Past a long stone wall overlooking the waters, as the sun shone in rays through the clouds towards Iveragh, we headed back through An Daingean, past signs for beehive huts at Fahan I figured were closed for the season, and glanced down at a lovely stretch of rare sandy beach at Inch where Ryan's Daughter was filmed. We set out to traverse the Ring of Kerry. We had to take advantage of the relatively sunny day, for night crept up rapidly on the ocean's edge late in the year. The road swung towards a series of market towns half-heard long from maps and songs, sights new to me and Layne. This region was unfamiliar to us both, so this time, it was our turn to see it. The weather had held out, lucky for us.

We veered towards Castlemaine and then Killorglin, bypassing Killarney The roads were narrow again, but we sped, as we had to keep up with traffic. Irish radio played the same stories, hour after hour.
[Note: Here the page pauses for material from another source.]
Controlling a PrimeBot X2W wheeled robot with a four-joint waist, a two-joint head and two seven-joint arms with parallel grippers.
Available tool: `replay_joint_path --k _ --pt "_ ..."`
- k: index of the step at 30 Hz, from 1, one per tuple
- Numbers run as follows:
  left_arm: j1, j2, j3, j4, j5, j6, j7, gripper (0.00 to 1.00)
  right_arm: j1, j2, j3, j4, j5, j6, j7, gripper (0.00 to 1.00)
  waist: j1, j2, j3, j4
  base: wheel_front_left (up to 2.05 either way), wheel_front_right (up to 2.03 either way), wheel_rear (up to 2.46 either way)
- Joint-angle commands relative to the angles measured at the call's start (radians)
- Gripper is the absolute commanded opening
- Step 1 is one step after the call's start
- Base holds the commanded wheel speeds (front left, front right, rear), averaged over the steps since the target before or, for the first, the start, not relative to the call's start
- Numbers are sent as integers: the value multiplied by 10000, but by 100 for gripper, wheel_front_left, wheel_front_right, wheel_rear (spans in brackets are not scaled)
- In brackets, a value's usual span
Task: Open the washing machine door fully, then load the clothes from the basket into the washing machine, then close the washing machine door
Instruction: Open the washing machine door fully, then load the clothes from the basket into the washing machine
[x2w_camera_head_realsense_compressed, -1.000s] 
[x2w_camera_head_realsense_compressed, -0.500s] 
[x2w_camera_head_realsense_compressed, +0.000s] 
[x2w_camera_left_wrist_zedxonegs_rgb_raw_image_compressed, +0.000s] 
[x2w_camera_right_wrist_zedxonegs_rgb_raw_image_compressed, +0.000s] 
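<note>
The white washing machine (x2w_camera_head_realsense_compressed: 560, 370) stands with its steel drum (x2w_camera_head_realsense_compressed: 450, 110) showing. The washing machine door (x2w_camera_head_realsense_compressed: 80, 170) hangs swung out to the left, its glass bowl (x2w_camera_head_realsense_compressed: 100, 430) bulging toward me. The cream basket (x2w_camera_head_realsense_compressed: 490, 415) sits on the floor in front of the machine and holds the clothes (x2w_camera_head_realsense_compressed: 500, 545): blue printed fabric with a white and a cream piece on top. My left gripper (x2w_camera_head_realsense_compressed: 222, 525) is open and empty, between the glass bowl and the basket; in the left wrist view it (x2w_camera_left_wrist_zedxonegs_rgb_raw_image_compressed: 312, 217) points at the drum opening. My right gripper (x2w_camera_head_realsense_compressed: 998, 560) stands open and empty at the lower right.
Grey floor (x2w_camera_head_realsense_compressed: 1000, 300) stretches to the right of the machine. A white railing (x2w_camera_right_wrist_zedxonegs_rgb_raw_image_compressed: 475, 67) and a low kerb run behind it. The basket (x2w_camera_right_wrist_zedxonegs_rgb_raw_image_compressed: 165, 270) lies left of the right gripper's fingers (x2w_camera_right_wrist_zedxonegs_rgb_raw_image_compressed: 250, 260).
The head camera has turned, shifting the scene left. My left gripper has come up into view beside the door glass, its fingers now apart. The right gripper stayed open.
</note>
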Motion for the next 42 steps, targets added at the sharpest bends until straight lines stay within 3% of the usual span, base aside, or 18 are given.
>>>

A drunk man's sentencing for a child's death on the road. A molester with a sordid record caught after abducting a girl; her brother hanging onto the vehicle long enough to get a partial plate number that led to the rapid apprehension of the culprit. Many callers and texters wanted the man put away for far more than the actual misdeed legally warranted, but even his past could not be admitted in court. A Dublin homeless couple "tortured while in their sleeping bags" as the radio put it, from what seemed nothing much more than a muttered threat and a tossed firecracker. These headlines droned on, with subtle twists in their repetition to keep listeners alert or intrigued as the day passed.
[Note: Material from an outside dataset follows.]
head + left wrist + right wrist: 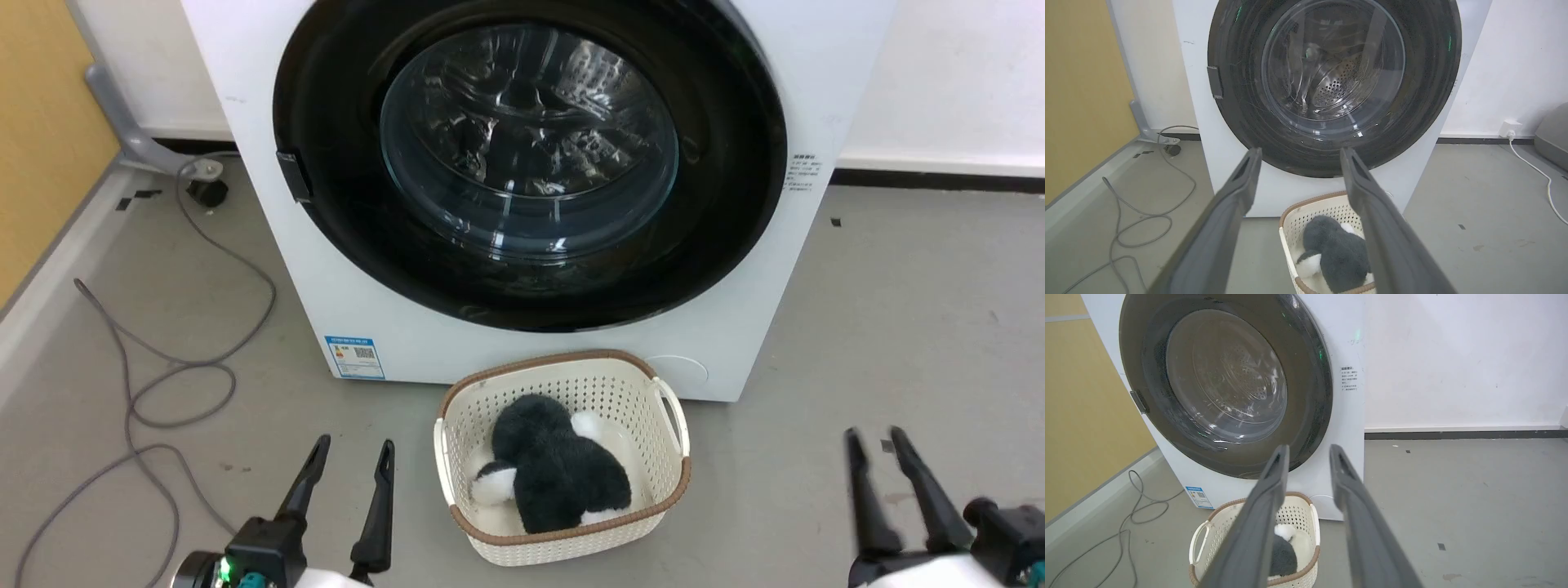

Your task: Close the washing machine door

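Note:
The white washing machine (269,204) stands straight ahead. Its round black washing machine door (343,196) with the clear glass bowl lies flat against the front, its latch tab at the left edge. The same door (1241,102) faces the left wrist view, and in the right wrist view the door (1310,396) appears at an angle. My left gripper (353,447) hangs low at the lower left, open and empty. At the lower right my right gripper (873,435) has its fingers a little apart, holding nothing. Both are well short of the machine.
A cream perforated basket (665,408) with a grey and white plush toy (555,474) sits on the floor right before the machine. A grey cable (163,359) loops over the floor at the left. A white cord (1535,167) and wall socket lie at the right.

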Robot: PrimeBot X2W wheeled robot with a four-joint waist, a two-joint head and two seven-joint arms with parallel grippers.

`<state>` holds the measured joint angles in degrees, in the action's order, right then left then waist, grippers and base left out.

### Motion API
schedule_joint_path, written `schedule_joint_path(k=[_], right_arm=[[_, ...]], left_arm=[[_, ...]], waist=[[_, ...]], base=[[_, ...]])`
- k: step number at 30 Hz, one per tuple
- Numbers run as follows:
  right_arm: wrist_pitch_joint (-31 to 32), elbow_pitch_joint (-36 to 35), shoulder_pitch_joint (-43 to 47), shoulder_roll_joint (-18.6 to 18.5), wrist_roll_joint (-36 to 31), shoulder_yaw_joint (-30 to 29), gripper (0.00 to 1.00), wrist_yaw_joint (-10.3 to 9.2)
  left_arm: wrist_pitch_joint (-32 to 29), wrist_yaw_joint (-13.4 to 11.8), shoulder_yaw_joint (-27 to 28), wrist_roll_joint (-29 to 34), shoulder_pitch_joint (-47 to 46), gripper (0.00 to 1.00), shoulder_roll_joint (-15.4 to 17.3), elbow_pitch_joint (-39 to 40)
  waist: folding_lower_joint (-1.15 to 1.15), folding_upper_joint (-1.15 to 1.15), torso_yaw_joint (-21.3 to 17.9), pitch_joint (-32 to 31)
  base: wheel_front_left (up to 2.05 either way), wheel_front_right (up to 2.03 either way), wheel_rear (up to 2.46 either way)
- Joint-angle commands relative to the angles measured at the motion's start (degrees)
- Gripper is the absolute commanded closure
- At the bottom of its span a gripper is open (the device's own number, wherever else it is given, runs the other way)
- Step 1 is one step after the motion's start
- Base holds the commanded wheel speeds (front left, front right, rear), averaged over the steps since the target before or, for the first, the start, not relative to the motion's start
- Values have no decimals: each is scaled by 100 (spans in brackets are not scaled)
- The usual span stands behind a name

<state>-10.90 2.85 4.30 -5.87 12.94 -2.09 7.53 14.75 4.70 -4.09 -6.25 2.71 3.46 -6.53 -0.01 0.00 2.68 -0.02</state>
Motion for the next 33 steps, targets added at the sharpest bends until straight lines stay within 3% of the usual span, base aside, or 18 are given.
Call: schedule_joint_path(k=[1, 18, 19, 33], right_arm=[[-6, -71, 115, 81, -43, -36, 0, -4], [-29, -211, 387, 276, -225, -87, 0, -4], [-3, -177, 293, 241, -190, -85, 100, 0], [98, -178, 223, 245, -283, -55, 100, 0]], left_arm=[[25, -11, 6, 30, 95, 0, 26, -19], [25, -56, -5, 89, 201, 0, 13, -61], [0, -51, -6, 92, 123, 100, -1, -59], [-136, -86, 28, 141, 87, 100, -14, -1]], waist=[[1, 0, 2, -24], [1, 0, 52, -40], [1, 0, 52, -39], [1, 0, 26, -35]], base=[[0, 0, 0], [0, 0, 0], [0, 0, 0], [0, 0, 0]])
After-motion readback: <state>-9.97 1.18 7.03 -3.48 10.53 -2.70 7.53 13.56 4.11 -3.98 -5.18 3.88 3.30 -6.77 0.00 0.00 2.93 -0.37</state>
The towns were picturesque, and the road meant, in the old style, we'd have to pass through each one. No Puck Fair, but Killorglin bustled. By the time we got to Caherciveen, we stopped for a break. I walked the narrow sidewalk, past many shops gone under, and across a fair share of a place that seemed to be suffering from the "downturn." Christian charity shop, tiny grocery sellers, a C of I church lichened and dampened on its dull brown walls, turned into a pottery or craft seller's niche. But the air enlivened me, and I needed the walk of a half-hour up and down the main road, mid-day.
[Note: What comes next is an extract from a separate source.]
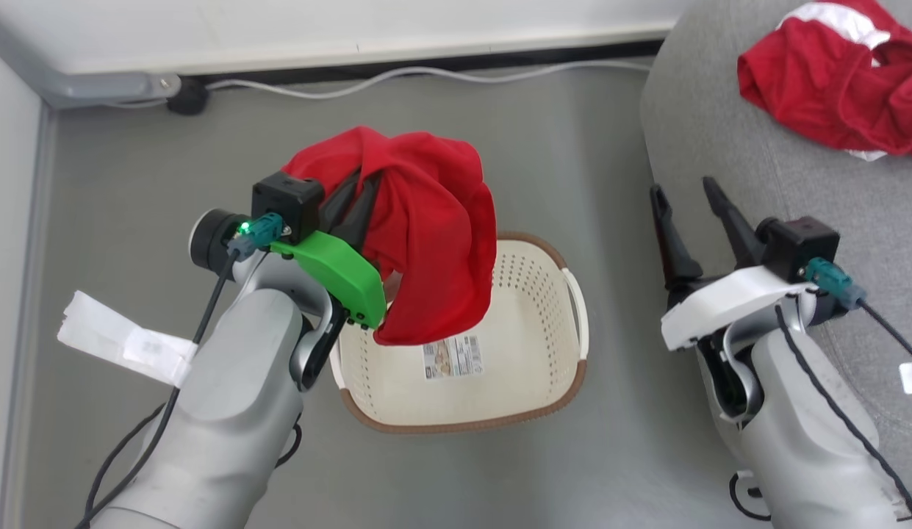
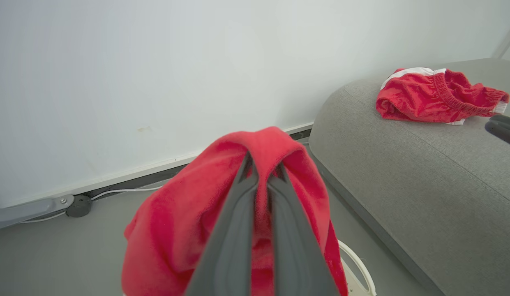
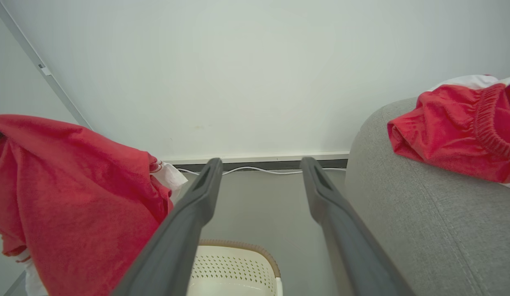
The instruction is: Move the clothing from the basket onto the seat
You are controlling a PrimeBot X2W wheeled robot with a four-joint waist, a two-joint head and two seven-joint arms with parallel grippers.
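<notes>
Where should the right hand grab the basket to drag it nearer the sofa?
Take the white side handle of the basket, coming in from the sofa side. That thin loop stands off the rim facing the open right hand, so the hand can close across it. The left hand, shut on the red garment, hangs it above the opposite side.

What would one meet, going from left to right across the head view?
White label on the left forearm → hanging red garment → right gripper → second red garment, lying on the sofa.
</notes>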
Bridie had told us about Valentia Island beating out her husband's family's Dingle for beauty, and it looked enticing. But it was a one-way road into it, and it was already late in the afternoon. I feared as in Dun Chaoin or Co Monaghan getting caught after nightfall searching boreens for our dim b+b. So, on we went, past the tiny and shrinking Gaeltacht of Iveragh's peninsula. Charlie Chaplin's statue featured in Waterville/ An Coiréan, and I later looked up that he and his family loved spending time there at its large hotel facing the shore. A crowd of Italian sightseers took photos of the statue. We curved back at Derrynane and soon hit An Snaidhm, or the knot where of all people the first president of Israel, Chaim Herzog, was born, his father being the Chief Rabbi of Ireland, an easy job I guessed.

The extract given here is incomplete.